Goal of the exercise: Skip the images and print the listing exactly.

Exercise data:
BEGIN
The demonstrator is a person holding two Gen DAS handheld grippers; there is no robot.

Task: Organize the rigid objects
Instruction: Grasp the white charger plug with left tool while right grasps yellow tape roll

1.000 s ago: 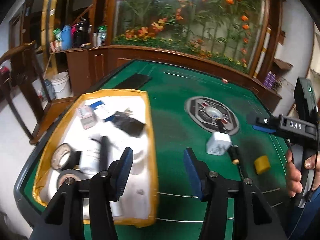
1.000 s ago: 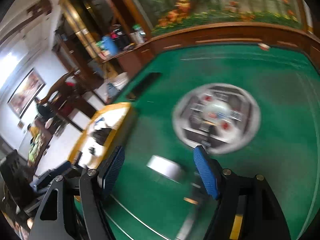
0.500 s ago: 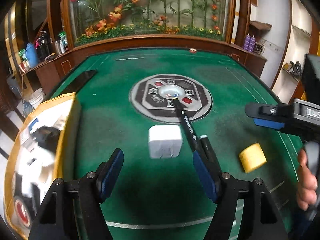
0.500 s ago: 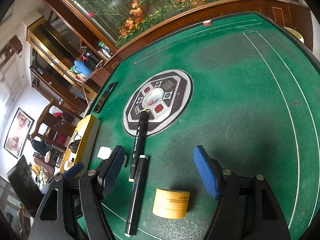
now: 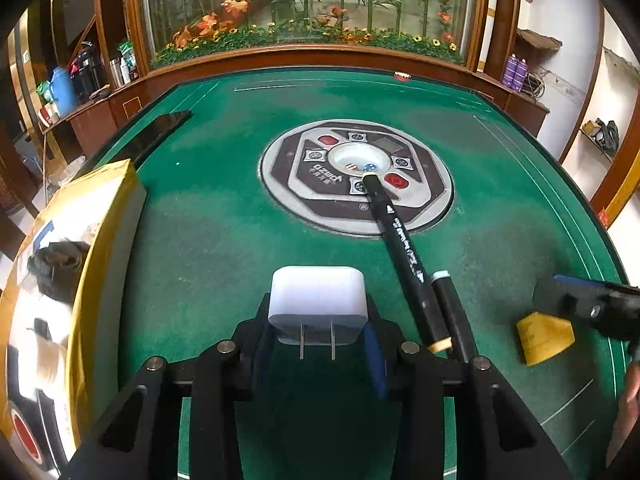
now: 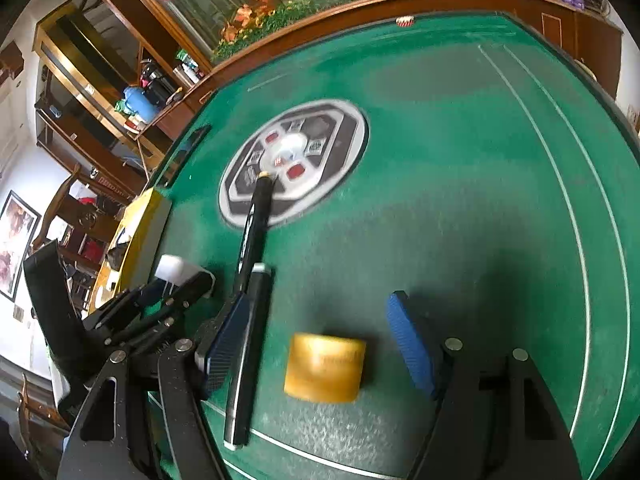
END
Result of the exercise:
The demonstrator is a person holding two Gen DAS handheld grippers; there is no robot.

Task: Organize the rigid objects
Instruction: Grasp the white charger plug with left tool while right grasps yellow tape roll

1.000 s ago: 
1.000 s ago: 
0.500 s ago: 
0.500 s ago: 
now: 
now: 

The output as shown is complete.